(Beginning of Given material)
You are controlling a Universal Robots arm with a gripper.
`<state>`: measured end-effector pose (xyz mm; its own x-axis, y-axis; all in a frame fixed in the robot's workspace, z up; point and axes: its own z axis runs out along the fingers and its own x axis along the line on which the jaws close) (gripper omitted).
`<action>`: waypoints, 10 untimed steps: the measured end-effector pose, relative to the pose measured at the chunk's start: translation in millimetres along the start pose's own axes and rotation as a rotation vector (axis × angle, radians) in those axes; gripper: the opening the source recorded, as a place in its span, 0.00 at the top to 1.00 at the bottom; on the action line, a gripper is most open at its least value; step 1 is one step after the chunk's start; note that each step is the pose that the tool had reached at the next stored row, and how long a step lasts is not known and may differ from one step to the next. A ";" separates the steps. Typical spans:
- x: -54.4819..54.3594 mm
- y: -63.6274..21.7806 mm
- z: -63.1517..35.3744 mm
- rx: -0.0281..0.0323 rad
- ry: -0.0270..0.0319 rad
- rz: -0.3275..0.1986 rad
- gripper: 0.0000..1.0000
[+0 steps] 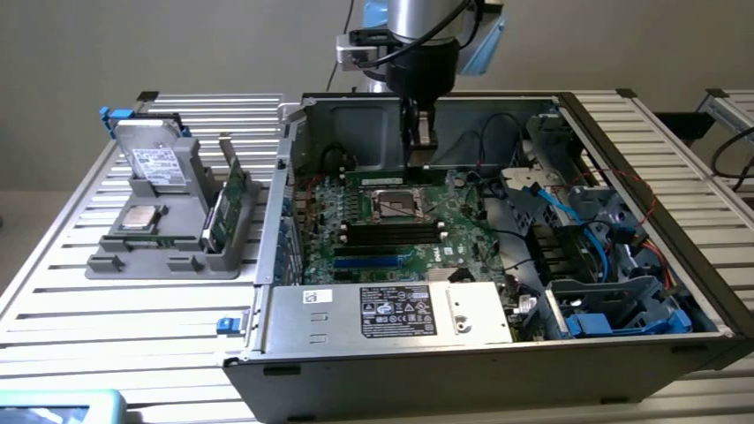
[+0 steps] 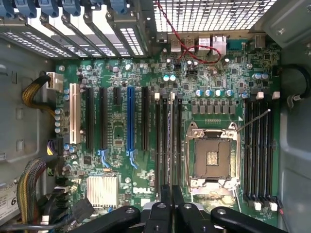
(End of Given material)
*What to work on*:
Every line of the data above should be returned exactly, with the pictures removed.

*Result for this exercise*:
You are controlling a Universal Robots arm with a gripper.
`<state>`: measured end-effector pose (xyz mm; its own x-axis, y-axis; all in a frame fixed in the robot's workspace, z up; point and axes: its own z axis runs out along the fingers and its own x axis along the line on which the jaws close) (gripper omitted).
`<action>`: waypoints, 10 untimed steps: the measured end-effector pose, relative to the pose measured at the chunk's start: translation in millimetres along the start pose's own axes and rotation as a rotation vector (axis × angle, radians) in those axes; gripper: the opening the source recorded, as a place in its span, 0.00 at the top to 1.00 at the bottom; on the action line, a gripper is most open at its least value; step 1 is one step after the chunk's start; note that each step is the pose that the tool had reached at the next stored row, and how long a step lasts is not known and may differ from one step to the next. A ";" separates the steps. Typical spans:
- x: -54.4819..54.3594 mm
- y: -63.6274..21.7806 mm
- z: -63.1517..35.3744 mm
- rx: -0.0281..0.0323 rad
- ry: -0.0270..0.0319 rad
- rz: -0.3275..0.1986 rad
- gripper: 0.0000..1.0000
[+0 steps] 
[+0 steps] 

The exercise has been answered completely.